Depends where the database lives. If it's an in-process SQLite DB instance, there's no difference & doing this in code is easier to understand than more complicated SQL queries (of course not necessarily in this case but in general). But in all other cases you are correct about efficiency in general (although again other effects can dominate & make it irrelevant).

lnyng•8mo ago
Interesting post. We wrote this “below” utility [1] that monitor system metrics similar to atop. We want the ability to collect all metrics into a single object, pass it around and visualize it elsewhere. Naturally we need some way to query into fields or even nested-struct fields. For example, to get the file cache usage of a particular process, we need to go through sample->processes->pid->memory->file cache. To do it ergonomically and also type-safely, we end up using proc macro to generate enums that represent field paths of the structs and then use them to query values of non-struct (leaf) fields. I always wonder if there are simpler ways or existing proc macro derives to safe us the efforts. Maybe I do need to look into serde internals for some inspirations.

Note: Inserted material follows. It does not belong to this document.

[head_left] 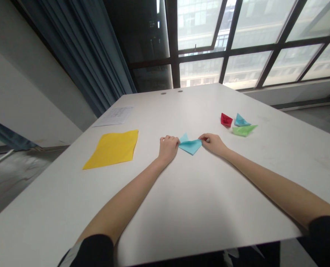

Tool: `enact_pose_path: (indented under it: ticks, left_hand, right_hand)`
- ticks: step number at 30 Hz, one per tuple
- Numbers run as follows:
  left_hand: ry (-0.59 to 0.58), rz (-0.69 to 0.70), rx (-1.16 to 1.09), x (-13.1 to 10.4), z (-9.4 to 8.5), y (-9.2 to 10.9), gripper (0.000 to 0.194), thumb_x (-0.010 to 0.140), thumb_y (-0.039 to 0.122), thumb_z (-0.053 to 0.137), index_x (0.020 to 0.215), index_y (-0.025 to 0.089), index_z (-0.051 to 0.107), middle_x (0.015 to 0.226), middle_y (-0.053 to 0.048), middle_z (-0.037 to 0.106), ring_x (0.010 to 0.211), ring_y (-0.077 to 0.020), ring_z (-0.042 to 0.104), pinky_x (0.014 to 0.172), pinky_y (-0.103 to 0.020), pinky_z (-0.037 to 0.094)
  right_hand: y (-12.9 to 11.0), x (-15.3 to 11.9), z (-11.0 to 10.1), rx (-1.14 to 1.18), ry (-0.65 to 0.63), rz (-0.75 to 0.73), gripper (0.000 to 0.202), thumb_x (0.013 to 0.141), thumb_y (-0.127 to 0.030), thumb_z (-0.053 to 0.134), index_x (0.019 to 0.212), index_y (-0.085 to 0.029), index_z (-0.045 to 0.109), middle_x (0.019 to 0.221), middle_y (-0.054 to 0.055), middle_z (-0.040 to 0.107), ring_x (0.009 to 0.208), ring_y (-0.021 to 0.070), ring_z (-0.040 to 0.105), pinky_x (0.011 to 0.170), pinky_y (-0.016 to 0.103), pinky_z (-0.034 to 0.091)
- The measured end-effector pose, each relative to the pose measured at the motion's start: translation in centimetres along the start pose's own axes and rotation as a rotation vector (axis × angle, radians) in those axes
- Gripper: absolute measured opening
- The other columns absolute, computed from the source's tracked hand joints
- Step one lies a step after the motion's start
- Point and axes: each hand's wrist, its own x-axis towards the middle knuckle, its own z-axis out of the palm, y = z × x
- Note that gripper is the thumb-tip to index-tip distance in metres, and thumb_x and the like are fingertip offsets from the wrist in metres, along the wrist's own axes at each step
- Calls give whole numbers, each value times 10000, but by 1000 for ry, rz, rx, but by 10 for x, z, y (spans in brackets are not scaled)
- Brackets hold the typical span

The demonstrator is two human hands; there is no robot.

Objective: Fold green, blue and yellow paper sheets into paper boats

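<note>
A light blue sheet of folded paper (192, 145) lies at the middle of the white table (165, 207), with a pointed flap standing up at its back and a corner pointing towards me. My left hand (168, 147) pinches its left end, fingers curled. At the opposite end, the thumb and fingertips of my right hand (213, 142) grip the right corner. Both forearms rest along the tabletop.
Yellow paper (112, 149) lies to the left, and a printed sheet (113, 116) sits behind it. Right of my hands stand three folded paper boats: a red one (226, 120), a blue one (241, 120) and a green one (244, 130). Windows and a curtain are beyond the table.
</note>
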Motion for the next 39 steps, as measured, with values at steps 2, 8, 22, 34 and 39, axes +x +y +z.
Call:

[1] https://github.com/facebookincubator/below/blob/main/below/b...

lovasoa•8mo ago
In my opinion, the clean way to implement this is with methods instead of attributes for name, desired_speed, etc...
xpe•8mo ago
The title is vague in my opinion. What kind of API? What problem does it hope to solve? The article uses querying system data as examples, but after skimming it, I’m not sure why I would care. My comment is also a criticism of the article, since I couldn’t skim in quickly to figure out if I should spend more time on it.
ohr•8mo ago
(Author here) Thanks! That's useful feedback.

I also agree - the final article isn't skim-friendly enough, which drives away some readers.

xpe•7mo ago
Glad you are open to feedback. My top question is: What kind of people do you want to read this and why?
vlovich123•8mo ago
I don't really understand what this offers above diesel.rs which AFAIK is a similar reflection interface except with much more flushed out ORM capabilities (much more complex filtering, joining etc) & support for an assortment of SQL dialects.
VWWHFSfQ•8mo ago
> let res: Vec<Fan> = query();

It might feel more natural, and less magical if this used a turbofish instead

    let res = query::<Fan>();

Very neat
throw_a_grenade•8mo ago
That's wdat minijinja does internally. As an argument to Template::render() you can give it any struct that implements Deserialize. That's how you can get varying (sic) variables to a single function and even attributes on "objects" processed by tte template.